Multiplying this out, we get
\[\sum_{k=1}^N x_{ki}x_{kj}y_k^2\]
and about \(2p\) terms that look like
\[\sum_{k=1}^N x_{ki}x_{kj}x_{k\ell}y_k\hat\beta_{\ell}\]
and about \(p^2\) terms that look like
\[\sum_{k=1}^N x_{ki}x_{kj}x_{k\ell}x_{km}\hat\beta_{\ell}\hat\beta_m\]

We can move the \(\beta\)s outside the sums, so the second sort of terms look like \[\hat\beta_{\ell}\left(\sum_{k=1}^N x_{ki}x_{kj}x_{k\ell}y_k\right)\] and the third sort look like \[\hat\beta_{\ell}\left(\sum_{k=1}^N x_{ki}x_{kj}x_{k\ell}x_{km}\right)\hat\beta_m\]

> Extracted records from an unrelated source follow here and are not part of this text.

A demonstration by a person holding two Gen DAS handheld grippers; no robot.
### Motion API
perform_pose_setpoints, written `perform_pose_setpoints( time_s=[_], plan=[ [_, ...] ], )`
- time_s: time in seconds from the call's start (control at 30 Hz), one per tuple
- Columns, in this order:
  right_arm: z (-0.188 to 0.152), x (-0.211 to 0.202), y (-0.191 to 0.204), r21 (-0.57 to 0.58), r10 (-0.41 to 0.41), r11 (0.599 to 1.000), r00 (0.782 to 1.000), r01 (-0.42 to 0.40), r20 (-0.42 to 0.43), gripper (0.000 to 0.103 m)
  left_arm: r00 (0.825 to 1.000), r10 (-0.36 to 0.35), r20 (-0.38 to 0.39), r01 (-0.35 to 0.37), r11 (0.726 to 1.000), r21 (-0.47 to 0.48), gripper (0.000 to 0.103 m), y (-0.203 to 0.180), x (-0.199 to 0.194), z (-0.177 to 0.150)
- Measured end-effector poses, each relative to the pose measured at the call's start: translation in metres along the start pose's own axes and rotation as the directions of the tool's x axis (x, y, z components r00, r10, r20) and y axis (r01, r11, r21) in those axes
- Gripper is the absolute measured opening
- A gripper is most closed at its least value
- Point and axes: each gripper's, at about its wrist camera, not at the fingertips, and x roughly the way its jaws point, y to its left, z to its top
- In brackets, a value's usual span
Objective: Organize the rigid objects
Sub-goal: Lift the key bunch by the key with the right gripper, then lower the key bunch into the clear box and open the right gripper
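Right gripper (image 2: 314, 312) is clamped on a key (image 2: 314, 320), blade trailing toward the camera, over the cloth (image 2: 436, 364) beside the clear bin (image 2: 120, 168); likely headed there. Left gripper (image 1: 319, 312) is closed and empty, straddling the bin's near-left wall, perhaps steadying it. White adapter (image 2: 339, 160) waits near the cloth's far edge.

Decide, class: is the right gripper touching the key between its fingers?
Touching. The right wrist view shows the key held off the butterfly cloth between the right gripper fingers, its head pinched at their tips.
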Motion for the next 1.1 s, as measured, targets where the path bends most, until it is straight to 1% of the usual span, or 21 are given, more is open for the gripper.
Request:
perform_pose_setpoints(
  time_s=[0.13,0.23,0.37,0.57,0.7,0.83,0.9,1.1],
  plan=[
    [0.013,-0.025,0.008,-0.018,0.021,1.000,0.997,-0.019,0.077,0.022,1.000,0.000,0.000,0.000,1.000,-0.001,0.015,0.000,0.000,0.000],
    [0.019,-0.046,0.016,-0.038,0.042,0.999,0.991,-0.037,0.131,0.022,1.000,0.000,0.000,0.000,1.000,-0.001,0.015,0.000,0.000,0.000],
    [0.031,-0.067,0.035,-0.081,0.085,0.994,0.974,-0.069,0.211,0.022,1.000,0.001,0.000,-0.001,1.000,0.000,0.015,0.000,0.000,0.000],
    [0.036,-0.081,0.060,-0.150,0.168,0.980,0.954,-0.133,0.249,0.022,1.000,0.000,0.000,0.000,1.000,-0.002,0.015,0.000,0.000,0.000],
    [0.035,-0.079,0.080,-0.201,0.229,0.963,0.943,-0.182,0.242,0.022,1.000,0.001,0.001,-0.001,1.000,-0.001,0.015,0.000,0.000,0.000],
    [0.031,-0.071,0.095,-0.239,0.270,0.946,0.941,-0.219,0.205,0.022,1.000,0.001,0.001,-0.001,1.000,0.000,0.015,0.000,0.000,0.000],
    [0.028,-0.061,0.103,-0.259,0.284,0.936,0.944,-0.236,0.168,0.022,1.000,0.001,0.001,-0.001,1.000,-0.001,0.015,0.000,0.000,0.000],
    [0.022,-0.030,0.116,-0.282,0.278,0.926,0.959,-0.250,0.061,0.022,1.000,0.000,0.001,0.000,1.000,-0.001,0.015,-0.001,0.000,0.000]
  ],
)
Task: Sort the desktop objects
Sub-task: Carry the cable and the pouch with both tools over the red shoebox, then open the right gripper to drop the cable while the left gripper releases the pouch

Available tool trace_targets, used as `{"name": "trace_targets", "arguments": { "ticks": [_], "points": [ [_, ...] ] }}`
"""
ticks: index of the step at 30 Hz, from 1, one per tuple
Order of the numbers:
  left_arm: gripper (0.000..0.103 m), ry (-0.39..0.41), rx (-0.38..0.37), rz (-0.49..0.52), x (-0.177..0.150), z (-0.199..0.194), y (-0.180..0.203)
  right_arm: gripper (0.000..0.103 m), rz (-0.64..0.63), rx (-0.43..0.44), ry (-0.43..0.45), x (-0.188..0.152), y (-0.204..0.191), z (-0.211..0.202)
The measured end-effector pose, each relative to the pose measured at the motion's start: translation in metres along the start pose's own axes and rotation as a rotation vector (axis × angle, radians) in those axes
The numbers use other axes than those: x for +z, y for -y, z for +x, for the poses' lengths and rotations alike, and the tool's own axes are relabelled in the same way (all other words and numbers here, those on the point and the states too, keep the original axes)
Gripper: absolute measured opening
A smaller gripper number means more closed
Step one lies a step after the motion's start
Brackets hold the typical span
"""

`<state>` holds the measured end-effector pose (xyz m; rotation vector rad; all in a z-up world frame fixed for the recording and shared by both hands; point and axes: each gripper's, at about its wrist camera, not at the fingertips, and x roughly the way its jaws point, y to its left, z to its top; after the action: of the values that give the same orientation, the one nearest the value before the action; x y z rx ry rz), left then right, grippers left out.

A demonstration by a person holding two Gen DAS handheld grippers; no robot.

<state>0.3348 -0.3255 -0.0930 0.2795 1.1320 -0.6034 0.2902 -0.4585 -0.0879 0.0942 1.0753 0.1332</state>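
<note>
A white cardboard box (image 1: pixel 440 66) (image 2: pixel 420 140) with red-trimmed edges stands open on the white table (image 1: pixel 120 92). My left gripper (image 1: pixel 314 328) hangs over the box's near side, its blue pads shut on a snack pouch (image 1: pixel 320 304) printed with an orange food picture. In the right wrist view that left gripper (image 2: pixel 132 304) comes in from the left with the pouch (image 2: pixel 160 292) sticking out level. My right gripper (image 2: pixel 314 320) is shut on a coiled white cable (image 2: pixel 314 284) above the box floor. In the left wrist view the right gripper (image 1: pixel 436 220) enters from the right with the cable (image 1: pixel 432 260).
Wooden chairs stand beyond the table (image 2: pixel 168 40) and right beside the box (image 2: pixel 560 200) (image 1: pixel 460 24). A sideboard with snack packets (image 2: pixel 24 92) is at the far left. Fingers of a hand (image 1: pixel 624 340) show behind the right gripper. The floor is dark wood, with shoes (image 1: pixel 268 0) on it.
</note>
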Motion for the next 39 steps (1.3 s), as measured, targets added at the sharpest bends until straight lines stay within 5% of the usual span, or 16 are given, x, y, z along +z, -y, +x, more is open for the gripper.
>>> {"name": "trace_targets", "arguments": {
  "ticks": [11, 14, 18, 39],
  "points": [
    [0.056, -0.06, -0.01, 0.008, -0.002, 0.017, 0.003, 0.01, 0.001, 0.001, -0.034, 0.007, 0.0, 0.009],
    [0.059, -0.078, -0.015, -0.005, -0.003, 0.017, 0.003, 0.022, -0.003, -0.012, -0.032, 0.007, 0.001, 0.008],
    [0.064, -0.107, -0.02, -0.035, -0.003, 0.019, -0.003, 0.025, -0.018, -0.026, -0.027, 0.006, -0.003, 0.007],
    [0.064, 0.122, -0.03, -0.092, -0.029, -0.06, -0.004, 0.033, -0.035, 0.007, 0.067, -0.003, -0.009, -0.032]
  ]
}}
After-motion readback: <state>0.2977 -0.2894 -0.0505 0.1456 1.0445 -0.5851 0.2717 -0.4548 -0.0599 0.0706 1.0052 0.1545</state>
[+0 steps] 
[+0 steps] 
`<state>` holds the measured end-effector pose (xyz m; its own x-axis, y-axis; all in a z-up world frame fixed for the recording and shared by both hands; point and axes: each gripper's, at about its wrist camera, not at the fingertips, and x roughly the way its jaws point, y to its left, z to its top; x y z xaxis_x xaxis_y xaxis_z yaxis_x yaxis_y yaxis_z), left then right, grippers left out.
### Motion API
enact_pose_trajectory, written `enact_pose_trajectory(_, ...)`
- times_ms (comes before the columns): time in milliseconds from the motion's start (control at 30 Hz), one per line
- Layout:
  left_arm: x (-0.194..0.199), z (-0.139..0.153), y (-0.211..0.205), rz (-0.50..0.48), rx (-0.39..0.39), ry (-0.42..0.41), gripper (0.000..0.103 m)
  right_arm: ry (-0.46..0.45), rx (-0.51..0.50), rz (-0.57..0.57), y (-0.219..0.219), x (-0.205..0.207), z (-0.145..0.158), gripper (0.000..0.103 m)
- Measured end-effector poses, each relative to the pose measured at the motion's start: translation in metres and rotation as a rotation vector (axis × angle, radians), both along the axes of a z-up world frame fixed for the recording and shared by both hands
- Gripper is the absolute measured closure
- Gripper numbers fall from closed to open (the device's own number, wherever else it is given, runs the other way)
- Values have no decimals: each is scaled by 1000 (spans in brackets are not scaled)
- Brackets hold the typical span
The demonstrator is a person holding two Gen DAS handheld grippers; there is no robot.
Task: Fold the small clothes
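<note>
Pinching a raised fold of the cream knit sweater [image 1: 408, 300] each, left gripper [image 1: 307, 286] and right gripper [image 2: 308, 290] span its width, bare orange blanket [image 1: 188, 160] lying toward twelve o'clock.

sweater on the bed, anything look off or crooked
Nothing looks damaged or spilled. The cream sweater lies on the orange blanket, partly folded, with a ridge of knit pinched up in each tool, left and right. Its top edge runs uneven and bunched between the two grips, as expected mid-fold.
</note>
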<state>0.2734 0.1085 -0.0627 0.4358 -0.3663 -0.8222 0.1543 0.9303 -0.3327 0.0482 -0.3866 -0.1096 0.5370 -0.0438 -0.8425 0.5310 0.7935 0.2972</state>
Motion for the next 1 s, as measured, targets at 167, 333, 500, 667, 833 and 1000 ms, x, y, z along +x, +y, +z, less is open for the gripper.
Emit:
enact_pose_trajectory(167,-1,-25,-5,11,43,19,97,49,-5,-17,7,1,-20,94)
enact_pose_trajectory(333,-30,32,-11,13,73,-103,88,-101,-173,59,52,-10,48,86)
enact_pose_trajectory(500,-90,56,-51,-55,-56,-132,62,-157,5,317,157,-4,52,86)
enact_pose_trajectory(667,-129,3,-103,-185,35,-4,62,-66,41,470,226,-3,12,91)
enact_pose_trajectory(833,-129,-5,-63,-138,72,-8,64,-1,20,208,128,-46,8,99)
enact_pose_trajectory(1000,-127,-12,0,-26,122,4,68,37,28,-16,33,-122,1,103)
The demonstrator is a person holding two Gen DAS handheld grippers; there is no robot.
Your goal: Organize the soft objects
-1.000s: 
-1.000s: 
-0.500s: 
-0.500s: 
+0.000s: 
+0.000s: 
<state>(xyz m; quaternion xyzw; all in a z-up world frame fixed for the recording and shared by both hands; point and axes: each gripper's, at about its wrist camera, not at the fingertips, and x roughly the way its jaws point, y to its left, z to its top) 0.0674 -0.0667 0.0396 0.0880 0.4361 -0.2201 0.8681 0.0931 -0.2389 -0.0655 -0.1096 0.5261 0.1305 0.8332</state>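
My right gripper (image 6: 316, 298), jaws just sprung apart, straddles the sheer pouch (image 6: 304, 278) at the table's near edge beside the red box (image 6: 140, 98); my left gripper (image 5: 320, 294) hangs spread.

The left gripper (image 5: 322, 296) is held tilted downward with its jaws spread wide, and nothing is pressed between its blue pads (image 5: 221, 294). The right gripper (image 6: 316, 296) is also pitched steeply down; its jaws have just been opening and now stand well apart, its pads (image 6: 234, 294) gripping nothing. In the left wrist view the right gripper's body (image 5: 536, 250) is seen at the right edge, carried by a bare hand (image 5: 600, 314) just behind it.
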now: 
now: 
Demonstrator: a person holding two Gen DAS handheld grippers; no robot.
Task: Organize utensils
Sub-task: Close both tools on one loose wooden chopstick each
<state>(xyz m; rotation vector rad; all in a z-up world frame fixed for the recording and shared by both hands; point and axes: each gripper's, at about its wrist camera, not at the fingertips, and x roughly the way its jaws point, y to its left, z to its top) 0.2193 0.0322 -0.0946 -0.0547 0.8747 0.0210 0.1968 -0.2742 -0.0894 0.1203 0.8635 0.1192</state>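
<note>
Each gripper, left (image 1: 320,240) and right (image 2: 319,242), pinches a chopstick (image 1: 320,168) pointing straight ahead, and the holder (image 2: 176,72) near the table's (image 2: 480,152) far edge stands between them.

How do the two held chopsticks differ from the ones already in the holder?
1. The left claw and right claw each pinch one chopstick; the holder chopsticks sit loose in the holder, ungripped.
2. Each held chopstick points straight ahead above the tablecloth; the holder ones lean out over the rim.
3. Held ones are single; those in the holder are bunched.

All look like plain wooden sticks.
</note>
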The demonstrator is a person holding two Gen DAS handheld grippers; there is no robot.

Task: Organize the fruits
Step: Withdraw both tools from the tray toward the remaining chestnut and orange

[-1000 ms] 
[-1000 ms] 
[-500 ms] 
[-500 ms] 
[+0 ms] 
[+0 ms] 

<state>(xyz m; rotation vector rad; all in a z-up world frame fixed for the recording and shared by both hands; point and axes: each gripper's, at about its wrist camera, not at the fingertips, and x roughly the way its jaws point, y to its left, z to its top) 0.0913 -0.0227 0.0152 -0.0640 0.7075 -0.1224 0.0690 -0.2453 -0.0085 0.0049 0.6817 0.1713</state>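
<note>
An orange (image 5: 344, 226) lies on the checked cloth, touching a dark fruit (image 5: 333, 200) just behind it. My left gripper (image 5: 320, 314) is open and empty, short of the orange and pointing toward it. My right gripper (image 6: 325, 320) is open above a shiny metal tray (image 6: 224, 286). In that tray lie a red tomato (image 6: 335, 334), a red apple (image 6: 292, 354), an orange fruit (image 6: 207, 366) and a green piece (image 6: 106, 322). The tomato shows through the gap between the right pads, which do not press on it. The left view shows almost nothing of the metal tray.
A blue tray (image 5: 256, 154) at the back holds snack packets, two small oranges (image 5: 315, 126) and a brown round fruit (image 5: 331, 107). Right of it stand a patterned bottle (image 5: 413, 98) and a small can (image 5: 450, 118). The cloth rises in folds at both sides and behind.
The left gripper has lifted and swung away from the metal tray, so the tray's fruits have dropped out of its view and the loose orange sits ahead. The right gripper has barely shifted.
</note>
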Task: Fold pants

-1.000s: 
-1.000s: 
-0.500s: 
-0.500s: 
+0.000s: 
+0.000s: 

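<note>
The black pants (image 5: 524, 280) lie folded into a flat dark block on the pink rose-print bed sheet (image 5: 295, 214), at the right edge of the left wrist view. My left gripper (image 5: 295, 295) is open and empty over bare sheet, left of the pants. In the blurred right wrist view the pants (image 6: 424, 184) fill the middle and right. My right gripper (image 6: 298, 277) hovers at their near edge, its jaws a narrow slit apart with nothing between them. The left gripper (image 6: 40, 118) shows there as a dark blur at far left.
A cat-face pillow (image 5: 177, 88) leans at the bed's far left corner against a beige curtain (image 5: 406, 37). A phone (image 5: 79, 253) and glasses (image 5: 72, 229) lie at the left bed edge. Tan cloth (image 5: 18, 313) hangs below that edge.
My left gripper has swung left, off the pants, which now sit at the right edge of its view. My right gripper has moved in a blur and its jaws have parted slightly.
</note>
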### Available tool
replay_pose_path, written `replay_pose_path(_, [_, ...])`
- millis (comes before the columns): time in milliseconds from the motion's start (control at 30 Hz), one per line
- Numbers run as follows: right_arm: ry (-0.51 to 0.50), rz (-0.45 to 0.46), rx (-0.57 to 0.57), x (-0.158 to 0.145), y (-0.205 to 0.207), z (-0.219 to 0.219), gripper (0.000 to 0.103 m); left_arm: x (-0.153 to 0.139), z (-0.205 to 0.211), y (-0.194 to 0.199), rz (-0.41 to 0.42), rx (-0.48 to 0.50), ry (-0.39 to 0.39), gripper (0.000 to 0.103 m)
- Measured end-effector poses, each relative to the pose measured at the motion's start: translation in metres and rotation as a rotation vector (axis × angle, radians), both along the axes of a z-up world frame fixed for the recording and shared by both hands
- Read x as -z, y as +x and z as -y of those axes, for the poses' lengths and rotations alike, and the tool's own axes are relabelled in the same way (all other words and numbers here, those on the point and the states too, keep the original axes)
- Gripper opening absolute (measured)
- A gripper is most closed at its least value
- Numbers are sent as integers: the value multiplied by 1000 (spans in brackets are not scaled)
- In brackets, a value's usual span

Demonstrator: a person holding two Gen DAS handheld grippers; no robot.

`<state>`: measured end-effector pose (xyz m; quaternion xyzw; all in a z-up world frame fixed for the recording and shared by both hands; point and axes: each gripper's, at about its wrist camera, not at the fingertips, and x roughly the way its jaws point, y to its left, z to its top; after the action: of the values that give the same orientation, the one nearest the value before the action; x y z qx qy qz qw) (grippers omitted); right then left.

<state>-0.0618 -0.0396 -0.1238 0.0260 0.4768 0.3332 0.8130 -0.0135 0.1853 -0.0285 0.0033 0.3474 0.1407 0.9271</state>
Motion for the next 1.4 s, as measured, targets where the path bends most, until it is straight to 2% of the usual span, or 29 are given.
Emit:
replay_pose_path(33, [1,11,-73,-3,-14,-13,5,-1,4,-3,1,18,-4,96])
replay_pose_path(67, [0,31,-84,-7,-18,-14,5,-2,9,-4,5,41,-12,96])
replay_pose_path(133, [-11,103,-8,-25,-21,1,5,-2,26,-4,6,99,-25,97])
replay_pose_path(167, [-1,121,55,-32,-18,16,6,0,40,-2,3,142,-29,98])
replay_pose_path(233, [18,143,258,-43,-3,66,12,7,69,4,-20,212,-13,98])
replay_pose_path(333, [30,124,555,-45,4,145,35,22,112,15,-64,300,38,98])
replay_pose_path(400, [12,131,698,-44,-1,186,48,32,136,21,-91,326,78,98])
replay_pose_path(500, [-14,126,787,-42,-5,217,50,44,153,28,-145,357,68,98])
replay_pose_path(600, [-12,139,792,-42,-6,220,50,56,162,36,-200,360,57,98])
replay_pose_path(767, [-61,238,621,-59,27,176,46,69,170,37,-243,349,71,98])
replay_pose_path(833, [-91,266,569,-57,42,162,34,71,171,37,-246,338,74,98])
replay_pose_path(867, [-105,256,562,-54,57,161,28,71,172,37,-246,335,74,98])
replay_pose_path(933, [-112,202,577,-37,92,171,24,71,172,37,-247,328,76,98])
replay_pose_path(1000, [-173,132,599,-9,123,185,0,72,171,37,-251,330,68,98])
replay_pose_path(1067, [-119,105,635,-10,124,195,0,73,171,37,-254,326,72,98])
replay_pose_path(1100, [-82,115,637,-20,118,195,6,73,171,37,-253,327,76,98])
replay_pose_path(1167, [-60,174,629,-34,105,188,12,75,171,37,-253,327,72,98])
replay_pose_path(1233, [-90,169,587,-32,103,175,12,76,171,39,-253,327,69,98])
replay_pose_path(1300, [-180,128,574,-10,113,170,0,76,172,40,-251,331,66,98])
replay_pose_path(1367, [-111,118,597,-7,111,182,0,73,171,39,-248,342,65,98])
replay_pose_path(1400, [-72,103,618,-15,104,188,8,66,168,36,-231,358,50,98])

Now if we define \(Z\) to have columns \(x_ix_j\) and \(x_iy\) (for all \(i,\,j\)), the matrix \(Z^TZ\) contains all the \(x\) and \(y\) pieces needed for \(B\). The obvious thing to do is just to accumulate \(Z^TZ\) in R code, one chunk at a time.

If you were too convinced of your own cleverness you might realise that \((X,Z)\) could be fed into the \(QR\) decomposition as if it were \(X\), and that you’d get \(Z^TZ\) For Free! Where ‘for free’ means at \(O((p^2)^3)\) extra computing time plus the mental anguish of reconstructing \(Z^TZ\) from the \(QR\) decomposition. It’s not a big deal, since the computation is dominated by the \(O(np)\) cost of reading the data, but it does look kinda stupid in retrospect.

I suppose that means I’ve learned something in ten years.